[Dewayne-Net] No email privacy rights under Constitution, US

Dewayne Hendricks dewayne at warpspeed.com
Mon Nov 5 08:39:24 PST 2007


gov claims

[Note:  This item comes from reader Ken DiPietro.  DLH]

Original URL: 
<http://www.theregister.co.uk/2007/11/04/4th-amendment_email_privacy/ >

No email privacy rights under Constitution, US gov claims
By Mark Rasch, SecurityFocus
Published Sunday 4th November 2007 12:02 GMT
On October 8, 2007, the United States Court of Appeals for the Sixth  
Circuit in Cincinnati granted the government's request for a full- 
panel hearing in United States v. Warshak case centering on the right  
of privacy for stored electronic communications. At issue is whether  
the procedure whereby the government can subpoena stored copies of  
your email - similar to the way they could simply subpoena any  
physical mail sitting on your desk - is unconstitutionally broad.

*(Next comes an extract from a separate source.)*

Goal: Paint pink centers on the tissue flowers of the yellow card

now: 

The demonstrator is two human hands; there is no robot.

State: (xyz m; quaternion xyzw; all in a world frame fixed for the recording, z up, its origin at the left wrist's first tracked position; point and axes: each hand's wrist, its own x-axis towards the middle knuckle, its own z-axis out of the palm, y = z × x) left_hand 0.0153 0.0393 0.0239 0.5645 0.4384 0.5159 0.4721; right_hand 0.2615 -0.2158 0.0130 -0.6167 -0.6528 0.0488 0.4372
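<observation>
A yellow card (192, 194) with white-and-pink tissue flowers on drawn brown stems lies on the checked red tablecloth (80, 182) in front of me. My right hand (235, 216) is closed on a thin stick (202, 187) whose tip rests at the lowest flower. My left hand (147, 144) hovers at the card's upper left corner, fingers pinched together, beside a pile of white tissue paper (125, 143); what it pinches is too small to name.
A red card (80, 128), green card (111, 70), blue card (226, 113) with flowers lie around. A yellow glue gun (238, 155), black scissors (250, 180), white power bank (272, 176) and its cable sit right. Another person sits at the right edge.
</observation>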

This appears to be more than a mere argument in support of the  
constitutionality of a Congressional email privacy and access scheme.  
It represents what may be the fundamental governmental position on  
Constitutional email and electronic privacy - that there isn't any.  
What is important in this case is not the ultimate resolution of that  
narrow issue, but the position that the United States government is  
taking on the entire issue of electronic privacy. That position, if  
accepted, may mean that the government can read anybody's email at any  
time without a warrant.

What is Privacy?
In a seminal case (Katz v. United States in 1963) the US Supreme  
Court, over the strenuous objections of the US government, upheld the  
right of the user of a payphone to claim a right to privacy in the  
contents of those communications. The Court held that the Fourth  
Amendment right to be secure in your "persons, house, places and  
effects" against unreasonable searches and seizures protected people,  
not just places. Thus, to determine whether you had a right against  
unreasonable seizure - a kind of privacy right - the court adopted a  
two-pronged test: did you think what you were doing was private and is  
society willing to accept your belief as objectively reasonable?